Still, any suggestion of giving the Fed more power has met with bipartisan opposition on the Senate Banking Committee. Senator Christopher Dodd, the Connecticut Democrat who chairs the panel, said in an interview that it should be “an open question” which agency assumes the role.

The central bank “utterly failed the American people as a regulator,” Senator Richard Shelby of Alabama, the committee’s ranking Republican, said in a Bloomberg Television interview. “Now you want to pile more and more responsibility on them? We better not do this.’

Fed spokeswoman Michelle Smith said “the administration’s financial regulatory reform proposal represents an important contribution to a critical national debate,” and that “we look forward to working with the administration and the Congress in coming months.”

Source

June 18, 2009

Nine months after reopening, Clayton on the Park is closing

Filed under: management — Tags: , — Gladiator @ 9:18 am

CLAYTON — Nine months after a renovation costing $12.5 million and reopening, the Clayton on the Park luxury senior living high-rise confirmed Tuesday that it will suspend its operations.

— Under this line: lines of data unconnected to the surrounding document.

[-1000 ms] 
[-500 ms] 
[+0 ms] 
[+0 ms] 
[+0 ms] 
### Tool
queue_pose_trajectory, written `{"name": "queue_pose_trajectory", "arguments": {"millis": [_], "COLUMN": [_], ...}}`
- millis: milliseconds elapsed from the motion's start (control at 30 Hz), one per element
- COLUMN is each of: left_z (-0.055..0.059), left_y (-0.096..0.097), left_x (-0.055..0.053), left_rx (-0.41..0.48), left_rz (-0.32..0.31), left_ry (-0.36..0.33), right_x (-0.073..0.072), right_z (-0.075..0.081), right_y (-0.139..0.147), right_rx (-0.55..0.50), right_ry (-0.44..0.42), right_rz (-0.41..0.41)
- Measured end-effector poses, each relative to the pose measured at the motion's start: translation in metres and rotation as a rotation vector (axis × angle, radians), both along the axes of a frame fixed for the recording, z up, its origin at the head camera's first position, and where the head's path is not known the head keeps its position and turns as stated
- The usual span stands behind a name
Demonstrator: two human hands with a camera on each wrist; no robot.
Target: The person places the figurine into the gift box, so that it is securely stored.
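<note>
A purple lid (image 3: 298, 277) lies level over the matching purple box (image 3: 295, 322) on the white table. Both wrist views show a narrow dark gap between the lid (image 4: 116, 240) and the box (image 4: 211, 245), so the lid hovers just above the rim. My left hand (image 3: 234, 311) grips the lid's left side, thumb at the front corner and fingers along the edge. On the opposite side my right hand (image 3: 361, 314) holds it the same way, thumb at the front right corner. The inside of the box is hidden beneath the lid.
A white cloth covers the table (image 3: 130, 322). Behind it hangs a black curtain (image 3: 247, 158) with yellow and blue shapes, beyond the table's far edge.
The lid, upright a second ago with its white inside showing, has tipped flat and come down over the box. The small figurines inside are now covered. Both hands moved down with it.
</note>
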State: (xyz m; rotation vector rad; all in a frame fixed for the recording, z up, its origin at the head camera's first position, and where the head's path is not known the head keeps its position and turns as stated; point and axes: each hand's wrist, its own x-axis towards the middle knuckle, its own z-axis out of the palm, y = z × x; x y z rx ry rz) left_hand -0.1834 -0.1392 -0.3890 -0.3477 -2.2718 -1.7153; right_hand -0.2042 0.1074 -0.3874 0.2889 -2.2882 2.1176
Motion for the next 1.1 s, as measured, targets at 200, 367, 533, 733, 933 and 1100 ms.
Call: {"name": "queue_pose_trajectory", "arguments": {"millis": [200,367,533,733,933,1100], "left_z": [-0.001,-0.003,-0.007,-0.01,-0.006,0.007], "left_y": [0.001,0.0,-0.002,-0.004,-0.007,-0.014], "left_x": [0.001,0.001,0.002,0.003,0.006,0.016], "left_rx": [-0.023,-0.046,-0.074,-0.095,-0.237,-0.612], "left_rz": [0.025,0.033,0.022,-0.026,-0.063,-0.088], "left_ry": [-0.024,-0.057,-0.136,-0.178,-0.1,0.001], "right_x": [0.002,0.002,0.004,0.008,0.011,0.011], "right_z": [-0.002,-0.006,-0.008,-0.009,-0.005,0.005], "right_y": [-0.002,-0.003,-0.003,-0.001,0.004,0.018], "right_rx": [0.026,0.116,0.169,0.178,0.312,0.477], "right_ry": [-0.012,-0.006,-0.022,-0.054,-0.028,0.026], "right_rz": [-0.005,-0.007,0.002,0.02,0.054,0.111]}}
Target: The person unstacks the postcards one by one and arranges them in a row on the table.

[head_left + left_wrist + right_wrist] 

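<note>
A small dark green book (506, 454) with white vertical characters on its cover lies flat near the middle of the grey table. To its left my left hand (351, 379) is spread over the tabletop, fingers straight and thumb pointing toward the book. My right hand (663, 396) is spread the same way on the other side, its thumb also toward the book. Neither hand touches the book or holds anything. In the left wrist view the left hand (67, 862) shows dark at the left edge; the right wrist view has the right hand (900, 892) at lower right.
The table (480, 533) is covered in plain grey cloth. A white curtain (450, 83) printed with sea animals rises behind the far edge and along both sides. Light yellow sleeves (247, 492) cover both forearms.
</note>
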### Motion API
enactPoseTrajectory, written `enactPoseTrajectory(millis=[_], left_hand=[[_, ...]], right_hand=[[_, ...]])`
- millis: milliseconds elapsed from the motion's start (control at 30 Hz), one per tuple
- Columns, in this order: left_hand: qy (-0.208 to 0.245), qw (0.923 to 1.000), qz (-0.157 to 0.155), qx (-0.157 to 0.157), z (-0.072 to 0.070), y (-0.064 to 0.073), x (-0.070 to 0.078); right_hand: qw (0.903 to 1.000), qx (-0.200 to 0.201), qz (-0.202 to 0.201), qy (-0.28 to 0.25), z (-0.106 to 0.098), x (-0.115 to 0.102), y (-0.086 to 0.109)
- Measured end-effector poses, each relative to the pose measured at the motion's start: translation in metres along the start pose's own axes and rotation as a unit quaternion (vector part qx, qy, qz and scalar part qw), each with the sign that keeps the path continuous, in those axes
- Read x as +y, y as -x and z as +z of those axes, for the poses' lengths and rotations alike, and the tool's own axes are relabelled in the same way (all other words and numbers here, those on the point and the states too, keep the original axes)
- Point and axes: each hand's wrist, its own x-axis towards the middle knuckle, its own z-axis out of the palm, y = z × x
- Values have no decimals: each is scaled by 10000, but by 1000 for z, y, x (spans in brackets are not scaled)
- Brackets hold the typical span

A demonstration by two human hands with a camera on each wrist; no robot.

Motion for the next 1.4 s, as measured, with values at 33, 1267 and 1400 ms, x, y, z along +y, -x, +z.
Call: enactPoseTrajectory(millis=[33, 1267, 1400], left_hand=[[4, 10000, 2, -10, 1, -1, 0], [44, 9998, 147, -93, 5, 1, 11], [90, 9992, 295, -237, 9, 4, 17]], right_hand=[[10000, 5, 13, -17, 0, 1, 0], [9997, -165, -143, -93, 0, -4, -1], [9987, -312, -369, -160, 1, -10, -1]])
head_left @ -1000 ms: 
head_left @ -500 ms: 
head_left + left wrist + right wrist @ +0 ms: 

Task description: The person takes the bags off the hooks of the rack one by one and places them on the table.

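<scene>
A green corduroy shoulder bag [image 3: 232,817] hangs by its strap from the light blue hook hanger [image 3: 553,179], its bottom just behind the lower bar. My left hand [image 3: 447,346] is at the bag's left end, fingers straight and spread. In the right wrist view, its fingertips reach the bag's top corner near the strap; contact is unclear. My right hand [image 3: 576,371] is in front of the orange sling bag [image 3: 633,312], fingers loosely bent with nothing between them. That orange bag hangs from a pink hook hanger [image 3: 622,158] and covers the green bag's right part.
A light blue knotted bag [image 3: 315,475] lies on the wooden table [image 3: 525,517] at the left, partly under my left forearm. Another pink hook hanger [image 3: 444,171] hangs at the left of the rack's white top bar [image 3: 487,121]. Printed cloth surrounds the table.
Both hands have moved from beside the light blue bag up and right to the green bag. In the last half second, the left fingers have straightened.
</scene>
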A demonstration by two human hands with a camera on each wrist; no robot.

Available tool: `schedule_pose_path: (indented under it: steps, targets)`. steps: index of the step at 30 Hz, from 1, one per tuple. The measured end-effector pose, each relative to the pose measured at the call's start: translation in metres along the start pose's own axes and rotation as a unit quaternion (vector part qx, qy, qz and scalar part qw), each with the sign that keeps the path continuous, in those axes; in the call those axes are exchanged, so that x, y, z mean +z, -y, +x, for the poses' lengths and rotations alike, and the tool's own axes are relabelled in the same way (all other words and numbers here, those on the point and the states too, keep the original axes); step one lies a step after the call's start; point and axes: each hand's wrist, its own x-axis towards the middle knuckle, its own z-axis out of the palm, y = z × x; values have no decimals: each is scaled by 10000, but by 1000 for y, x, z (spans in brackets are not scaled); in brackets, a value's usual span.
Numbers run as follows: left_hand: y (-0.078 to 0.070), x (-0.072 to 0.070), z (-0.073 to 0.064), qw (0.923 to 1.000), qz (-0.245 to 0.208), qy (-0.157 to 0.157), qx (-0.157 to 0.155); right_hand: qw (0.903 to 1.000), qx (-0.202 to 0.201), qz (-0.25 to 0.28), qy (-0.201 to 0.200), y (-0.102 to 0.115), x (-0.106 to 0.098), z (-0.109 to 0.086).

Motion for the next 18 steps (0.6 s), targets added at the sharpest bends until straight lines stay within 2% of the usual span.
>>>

A spokesman for Sunrise Senior Living, a partner in the project, said the facility will close Aug. 17. Letters were sent to residents on Monday, and the staff is meeting with each of them. Twenty of the 208 apartments now are leased and occupied, said Stacy Tew-Lavosz, executive director of Clayton on the Park.

On Tuesday, Sunrise, based in McLean, Va., released a statement saying it would do its best to make the transition "as easy and comfortable as possible for all of our residents." The company said it would work with its partner, Conrad Properties of Clayton, to determine the future of the building.

"At this time, we are not able to speculate on the future of the building or when, or if, operations will resume at the community," said Sara Krueger, spokesman for Sunrise.

Last year, Sunrise and Conrad completed transforming the then nine-year-old Clayton property from a luxury boutique hotel and apartments into an independent senior-living residence with top amenities. The building’s first three floors, including the area where the old Finale nightclub had been located, were gutted and refurbished into senior residences.

The remodeled high-rise boasted original art, a theater, wellness center, a spa, a rooftop veranda and top-flight dining. From the location at Bonhomme Avenue and Brentwood Boulevard, the building offers clear views of downtown Clayton’s business towers and Shaw Park’s public pool and gardens free credit report. Rents began at $2,800 a month for a studio up to $9,200 for the six three-bedroom, two-bathroom units.

Sunrise managed the senior living operation and has an ownership interest in the property. The company said it has no plans to close any of its 400 communities nationwide, including three others in the St. Louis area.

Despite the apparent failure of Clayton on the Park, the overall market for senior living is strong, said Maureen Smallwood, who specializes in marketing senior housing. Still, opening a luxury facility in a sour economy may have proven fatal, she added.

"For that high end a product, they just hit the market at the wrong time," Smallwood said Tuesday.

Smallwood serves on the Home Builders Association’s 50-Plus Housing Council, which was created because of the high demand for senior housing. Many senior independent living projects in the area at or over 90 percent occupancy, Smallwood said, adding that she expects demand to remain strong.

But the market for higher-end properties carries more risk, Smallwood noted, even for well-established senior-living companies like Sunrise. "In this climate, people are being more cautious," she said.